(Work item)
Please reproduce verbatim the lines below, from the first through the one with "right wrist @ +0".

(Data below)

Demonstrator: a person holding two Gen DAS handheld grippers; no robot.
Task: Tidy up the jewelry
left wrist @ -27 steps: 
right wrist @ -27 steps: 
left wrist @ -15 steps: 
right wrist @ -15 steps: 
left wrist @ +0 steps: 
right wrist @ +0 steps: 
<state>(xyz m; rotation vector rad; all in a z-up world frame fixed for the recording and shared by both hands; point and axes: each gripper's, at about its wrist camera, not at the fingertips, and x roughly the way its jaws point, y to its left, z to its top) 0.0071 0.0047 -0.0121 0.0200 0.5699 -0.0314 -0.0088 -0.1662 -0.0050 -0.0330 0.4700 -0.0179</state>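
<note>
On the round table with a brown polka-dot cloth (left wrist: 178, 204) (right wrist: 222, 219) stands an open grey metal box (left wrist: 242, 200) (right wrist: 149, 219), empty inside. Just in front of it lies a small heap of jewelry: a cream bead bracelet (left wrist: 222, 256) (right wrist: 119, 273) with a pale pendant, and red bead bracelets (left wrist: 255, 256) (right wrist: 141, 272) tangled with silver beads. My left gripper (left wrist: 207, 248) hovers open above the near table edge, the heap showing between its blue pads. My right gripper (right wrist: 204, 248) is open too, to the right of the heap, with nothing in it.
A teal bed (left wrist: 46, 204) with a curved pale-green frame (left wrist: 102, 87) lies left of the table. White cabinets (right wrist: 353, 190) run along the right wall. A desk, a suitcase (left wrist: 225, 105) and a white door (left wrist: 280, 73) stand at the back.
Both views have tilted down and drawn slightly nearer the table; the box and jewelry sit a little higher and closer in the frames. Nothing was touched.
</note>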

(Worked solution)
Demonstrator: a person holding two Gen DAS handheld grippers; no robot.
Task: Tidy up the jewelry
left wrist @ -27 steps: 
right wrist @ -27 steps: 
left wrist @ -15 steps: 
right wrist @ -15 steps: 
left wrist @ +0 steps: 
right wrist @ +0 steps: 

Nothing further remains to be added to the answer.